DATA EXTRACT section start

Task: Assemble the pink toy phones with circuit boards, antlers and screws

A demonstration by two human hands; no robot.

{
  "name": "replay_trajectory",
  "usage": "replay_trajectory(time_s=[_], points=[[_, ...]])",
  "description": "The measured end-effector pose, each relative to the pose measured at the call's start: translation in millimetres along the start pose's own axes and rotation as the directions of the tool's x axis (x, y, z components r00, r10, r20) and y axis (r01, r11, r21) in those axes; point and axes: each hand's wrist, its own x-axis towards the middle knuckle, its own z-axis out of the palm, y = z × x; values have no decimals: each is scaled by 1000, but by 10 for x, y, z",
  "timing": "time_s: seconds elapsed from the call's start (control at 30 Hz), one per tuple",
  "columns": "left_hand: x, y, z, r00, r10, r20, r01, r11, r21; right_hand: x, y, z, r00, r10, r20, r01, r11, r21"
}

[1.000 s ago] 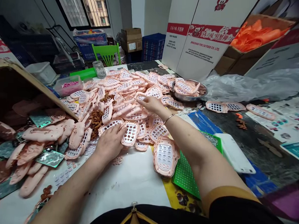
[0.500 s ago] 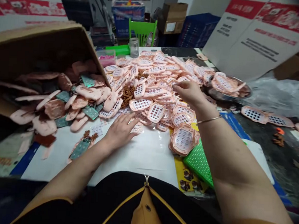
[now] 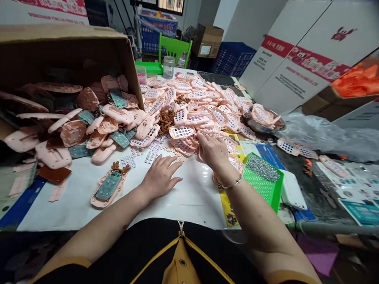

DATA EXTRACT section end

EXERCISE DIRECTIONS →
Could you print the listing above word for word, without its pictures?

WORKED SOLUTION →
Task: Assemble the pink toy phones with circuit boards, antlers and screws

A demonstration by two human hands; no robot.

{
  "name": "replay_trajectory",
  "usage": "replay_trajectory(time_s=[_], points=[[_, ...]])",
  "description": "The measured end-effector pose, each relative to the pose measured at the call's start: translation in millimetres along the start pose's own axes and rotation as the directions of the tool's x axis (x, y, z components r00, r10, r20) and y axis (r01, r11, r21) in those axes; point and axes: each hand's wrist, its own x-axis towards the middle knuckle, its own z-axis out of the palm, y = z × x; values have no decimals: each is scaled by 1000, but by 10 for x, y, z",
  "timing": "time_s: seconds elapsed from the call's start (control at 30 Hz), one per tuple",
  "columns": "left_hand: x, y, z, r00, r10, r20, r01, r11, r21; right_hand: x, y, z, r00, r10, r20, r01, r11, r21"
}

[1.000 s ago] 
[0.500 s ago] 
[now] 

This is the complete answer.